* [Exercise] Copy out the full listing exactly, omitting any picture it contains.

>>>>

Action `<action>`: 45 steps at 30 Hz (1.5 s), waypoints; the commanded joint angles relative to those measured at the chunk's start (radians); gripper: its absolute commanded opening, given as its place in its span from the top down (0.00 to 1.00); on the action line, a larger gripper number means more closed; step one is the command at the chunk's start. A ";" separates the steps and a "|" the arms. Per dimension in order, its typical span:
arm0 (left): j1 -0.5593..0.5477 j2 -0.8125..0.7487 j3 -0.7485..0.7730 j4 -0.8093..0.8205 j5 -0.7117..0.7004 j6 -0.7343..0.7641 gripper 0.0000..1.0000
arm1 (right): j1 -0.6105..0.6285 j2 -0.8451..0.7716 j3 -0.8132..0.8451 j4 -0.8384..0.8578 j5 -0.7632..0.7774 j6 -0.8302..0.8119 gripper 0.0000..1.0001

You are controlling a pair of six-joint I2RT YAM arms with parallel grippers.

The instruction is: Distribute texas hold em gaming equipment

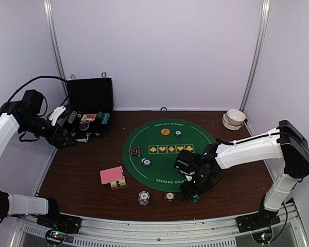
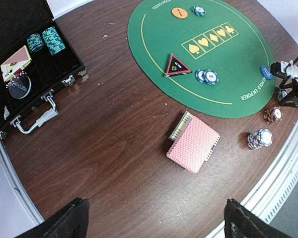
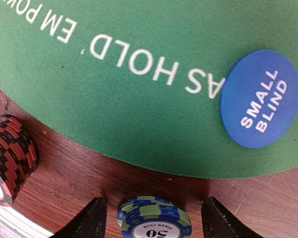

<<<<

* [Task solution]
Action `<action>`: 45 steps at 30 Hz (1.5 s), waypoints; the commanded joint angles relative to those measured at the chunk's start (radians); gripper: its absolute commanded opening, given as its place in its span from the top down (0.00 to 1.00); on the action line, a larger gripper number means more closed; step one is the command at the chunk's start. A ";" separates the steps and a "|" the arms. Per dimension in order, its typical span:
arm0 (left): j1 -0.5593..0.5477 j2 -0.8125..0.7487 j3 -0.7485..0.7730 j4 -0.8093..0.8205 j5 -0.7117..0.7004 j6 -0.7343..0.7641 gripper 0.0000..1.0000
arm1 (right): j1 -0.6105..0.6285 j2 -0.8451..0.7716 j3 -0.8132..0.8451 j4 -0.8384..0.8578 j5 -0.7632..0.7774 j6 -0.8302..0.8119 gripper 0.0000..1.0001

You are controlling a pair of six-joint I2RT YAM arms with parallel grippers.

The instruction is: Distribute texas hold em gaming equipment

The answer has been given, and the exercise is complete.